Dataset content:
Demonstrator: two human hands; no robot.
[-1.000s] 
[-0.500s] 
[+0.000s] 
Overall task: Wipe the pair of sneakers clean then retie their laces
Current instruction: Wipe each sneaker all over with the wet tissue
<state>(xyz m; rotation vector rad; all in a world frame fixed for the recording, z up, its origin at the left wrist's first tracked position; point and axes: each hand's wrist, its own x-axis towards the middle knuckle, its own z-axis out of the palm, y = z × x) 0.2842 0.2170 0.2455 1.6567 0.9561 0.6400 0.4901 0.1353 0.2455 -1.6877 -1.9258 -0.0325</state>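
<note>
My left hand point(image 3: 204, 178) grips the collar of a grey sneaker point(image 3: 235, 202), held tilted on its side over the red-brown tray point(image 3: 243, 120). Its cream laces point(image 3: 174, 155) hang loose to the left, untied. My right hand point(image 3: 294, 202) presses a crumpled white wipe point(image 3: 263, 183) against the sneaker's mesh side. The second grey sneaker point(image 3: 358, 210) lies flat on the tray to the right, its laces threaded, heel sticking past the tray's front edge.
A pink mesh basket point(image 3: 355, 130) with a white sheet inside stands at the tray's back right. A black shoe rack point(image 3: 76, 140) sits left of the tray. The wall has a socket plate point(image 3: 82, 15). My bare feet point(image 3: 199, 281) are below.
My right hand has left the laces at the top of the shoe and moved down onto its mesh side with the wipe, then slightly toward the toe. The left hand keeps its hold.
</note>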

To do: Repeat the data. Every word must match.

Exercise result:
Demonstrator: two human hands; no robot.
[-1.000s] 
[-0.500s] 
[+0.000s] 
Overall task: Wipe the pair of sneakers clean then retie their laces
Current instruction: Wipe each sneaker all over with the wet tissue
<state>(xyz m; rotation vector rad; all in a world frame fixed for the recording, z up, its origin at the left wrist's first tracked position; point and axes: each hand's wrist, its own x-axis towards the middle knuckle, its own z-axis out of the palm, y = z × x) 0.2842 0.2170 0.2455 1.6567 0.9561 0.6400 0.4901 0.1353 0.2455 -1.6877 -1.9258 -0.0325</state>
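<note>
My left hand point(image 3: 204, 178) grips the collar of a grey sneaker point(image 3: 235, 202), held tilted on its side over the red-brown tray point(image 3: 243, 120). Its cream laces point(image 3: 174, 155) hang loose to the left, untied. My right hand point(image 3: 294, 202) presses a crumpled white wipe point(image 3: 263, 183) against the sneaker's mesh side. The second grey sneaker point(image 3: 358, 210) lies flat on the tray to the right, its laces threaded, heel sticking past the tray's front edge.
A pink mesh basket point(image 3: 355, 130) with a white sheet inside stands at the tray's back right. A black shoe rack point(image 3: 76, 140) sits left of the tray. The wall has a socket plate point(image 3: 82, 15). My bare feet point(image 3: 199, 281) are below.
My right hand has left the laces at the top of the shoe and moved down onto its mesh side with the wipe, then slightly toward the toe. The left hand keeps its hold.
</note>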

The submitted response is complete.